◆ WORK INSTRUCTION ◆
Give back only the lines from the one with "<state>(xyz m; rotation" through the last line of the data, exactly as they appear.

◆ INFORMATION PROVIDED ◆

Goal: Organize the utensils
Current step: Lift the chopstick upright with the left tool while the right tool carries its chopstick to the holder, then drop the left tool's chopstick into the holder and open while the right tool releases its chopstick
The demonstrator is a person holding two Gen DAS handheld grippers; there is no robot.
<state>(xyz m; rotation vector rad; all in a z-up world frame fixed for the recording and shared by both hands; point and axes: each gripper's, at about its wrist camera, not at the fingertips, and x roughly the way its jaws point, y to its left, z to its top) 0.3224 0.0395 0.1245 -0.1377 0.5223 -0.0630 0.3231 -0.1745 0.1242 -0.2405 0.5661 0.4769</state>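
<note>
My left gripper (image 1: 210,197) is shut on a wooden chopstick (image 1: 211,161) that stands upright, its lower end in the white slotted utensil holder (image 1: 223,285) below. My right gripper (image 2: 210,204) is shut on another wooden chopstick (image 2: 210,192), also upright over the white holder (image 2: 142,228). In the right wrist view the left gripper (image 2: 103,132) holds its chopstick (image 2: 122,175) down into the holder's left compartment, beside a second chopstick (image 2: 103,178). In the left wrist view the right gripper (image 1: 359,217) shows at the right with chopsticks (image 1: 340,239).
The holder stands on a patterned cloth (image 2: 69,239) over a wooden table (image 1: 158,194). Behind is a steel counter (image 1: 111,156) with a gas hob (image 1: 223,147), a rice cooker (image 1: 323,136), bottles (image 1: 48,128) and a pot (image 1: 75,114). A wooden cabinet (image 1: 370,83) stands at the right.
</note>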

◆ ANSWER TO THIS PROBLEM ◆
<state>(xyz m; rotation vector rad; all in a z-up world frame fixed for the recording and shared by both hands; point and axes: each gripper's, at about its wrist camera, not at the fingertips, and x roughly the way its jaws point, y to its left, z to its top) 0.3224 0.0395 0.1245 -0.1377 0.5223 -0.0630 0.3231 -0.1745 0.1242 -0.2405 0.5661 0.4769</state>
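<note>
My left gripper (image 1: 210,197) is shut on a wooden chopstick (image 1: 211,161) that stands upright, its lower end in the white slotted utensil holder (image 1: 223,285) below. My right gripper (image 2: 210,204) is shut on another wooden chopstick (image 2: 210,192), also upright over the white holder (image 2: 142,228). In the right wrist view the left gripper (image 2: 103,132) holds its chopstick (image 2: 122,175) down into the holder's left compartment, beside a second chopstick (image 2: 103,178). In the left wrist view the right gripper (image 1: 359,217) shows at the right with chopsticks (image 1: 340,239).
The holder stands on a patterned cloth (image 2: 69,239) over a wooden table (image 1: 158,194). Behind is a steel counter (image 1: 111,156) with a gas hob (image 1: 223,147), a rice cooker (image 1: 323,136), bottles (image 1: 48,128) and a pot (image 1: 75,114). A wooden cabinet (image 1: 370,83) stands at the right.
</note>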

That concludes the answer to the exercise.